The Republican Party was once the roost of birds who wished to be both Right and right. A Democrat, used to watching his leaders accommodate power, could envy the conservatives their commitment to principle. Even now, despite the outward display of unity, you suspect that only by the imposition of Prussian discipline on reactionary backbenchers and neocon intellectuals does the White House keep a challenger from rising from their midst.

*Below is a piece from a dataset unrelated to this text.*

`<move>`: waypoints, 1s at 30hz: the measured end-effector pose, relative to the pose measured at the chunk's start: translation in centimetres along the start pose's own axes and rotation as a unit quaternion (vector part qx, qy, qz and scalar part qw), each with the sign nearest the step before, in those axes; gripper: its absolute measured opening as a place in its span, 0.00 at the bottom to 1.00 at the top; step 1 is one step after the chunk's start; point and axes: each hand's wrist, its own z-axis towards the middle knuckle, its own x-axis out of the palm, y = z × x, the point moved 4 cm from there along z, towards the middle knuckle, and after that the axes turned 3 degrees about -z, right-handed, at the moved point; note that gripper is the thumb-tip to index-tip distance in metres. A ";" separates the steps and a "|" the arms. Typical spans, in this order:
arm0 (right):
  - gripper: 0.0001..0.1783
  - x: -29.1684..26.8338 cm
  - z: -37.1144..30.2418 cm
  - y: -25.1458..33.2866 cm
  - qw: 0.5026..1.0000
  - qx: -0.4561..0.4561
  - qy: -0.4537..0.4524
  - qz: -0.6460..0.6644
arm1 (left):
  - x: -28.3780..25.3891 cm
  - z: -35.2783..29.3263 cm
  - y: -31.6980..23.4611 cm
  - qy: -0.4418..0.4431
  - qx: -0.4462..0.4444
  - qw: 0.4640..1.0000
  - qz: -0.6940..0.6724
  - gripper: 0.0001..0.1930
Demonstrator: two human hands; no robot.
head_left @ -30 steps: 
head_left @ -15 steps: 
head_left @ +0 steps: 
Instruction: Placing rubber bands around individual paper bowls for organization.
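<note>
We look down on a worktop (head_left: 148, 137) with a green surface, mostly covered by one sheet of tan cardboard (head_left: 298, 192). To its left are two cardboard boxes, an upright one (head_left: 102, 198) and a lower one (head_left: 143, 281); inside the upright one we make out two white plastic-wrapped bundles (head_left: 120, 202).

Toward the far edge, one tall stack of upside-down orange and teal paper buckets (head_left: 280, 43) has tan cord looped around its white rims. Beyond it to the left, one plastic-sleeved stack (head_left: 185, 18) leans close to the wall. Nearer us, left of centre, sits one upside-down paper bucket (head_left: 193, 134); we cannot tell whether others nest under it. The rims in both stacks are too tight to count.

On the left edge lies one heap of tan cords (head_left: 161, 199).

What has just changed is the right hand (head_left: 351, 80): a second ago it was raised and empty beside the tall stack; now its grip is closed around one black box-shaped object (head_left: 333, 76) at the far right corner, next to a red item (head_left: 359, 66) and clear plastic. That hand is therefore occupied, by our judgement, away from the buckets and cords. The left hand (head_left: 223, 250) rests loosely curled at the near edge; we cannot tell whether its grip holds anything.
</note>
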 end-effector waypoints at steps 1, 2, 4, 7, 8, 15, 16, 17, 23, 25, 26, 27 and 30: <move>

Who might this paladin be? In truth, there are plenty of choices. It is forty years since the Right began systematically training intellectual gunslingers behind the ramparts of Cato and Free Enterprise and sending them in posses to hunt down and string up any candidate of either party who expresses doubt that protecting the power and profits of big corporations is the lord's work. And while you or I might find it vexing to be forced to choose one Republican we prefer above all others, surely those who have accepted Alan Greenspan into their hearts would jump at the chance to anoint a pastor more eloquent than the president at preaching the gospel of limited government and an unfettered marketplace. Four years ago, did you imagine missing Allan Keyes and Gary Bauer? And where is Patrick Buchanan when he might finally serve a purpose?

Taxing though it may be to audition possible alternatives to Bush, it is a job that must be done if the Right is not to lose ground to centrist promises during the campaign. If it didn't seem so obvious, an outsider wishing to be helpful might be moved to offer a suggestion: Rush Limbaugh.

The talk show host is the ideal casting on the right for the role Ralph Nader is so ably filling on the left. Like Nader, Limbaugh would be taken just seriously enough along the party's margins to keep the leading candidate in some kind of check without attracting a single vote from the undecided and moderate middle that will choose the next president. Again like Nader, Limbaugh has no stature or position within the party to lose; he is not a Bill Frist, say, or a Tom DeLay, who, however much they covet the job, know they would risk their already considerable influence over policy if they were to make a grab for the presidency at the wrong moment. Finally, and alas unlike Ralph Nader, when preaching to the choir Rush Limbaugh is a forceful and articulate spokesman for the positions he advocates.

Would he do it? After his drug bust, the talk show host could use a little rehabilitation; "former presidential candidate" makes a more positive resume item than "former drug-abuser" or "ex-con." Besides, if Rush Limbaugh won't die for our sins, by golly who will?

* Although, pace A.Coulter et al, is that better rendered apparatchicks?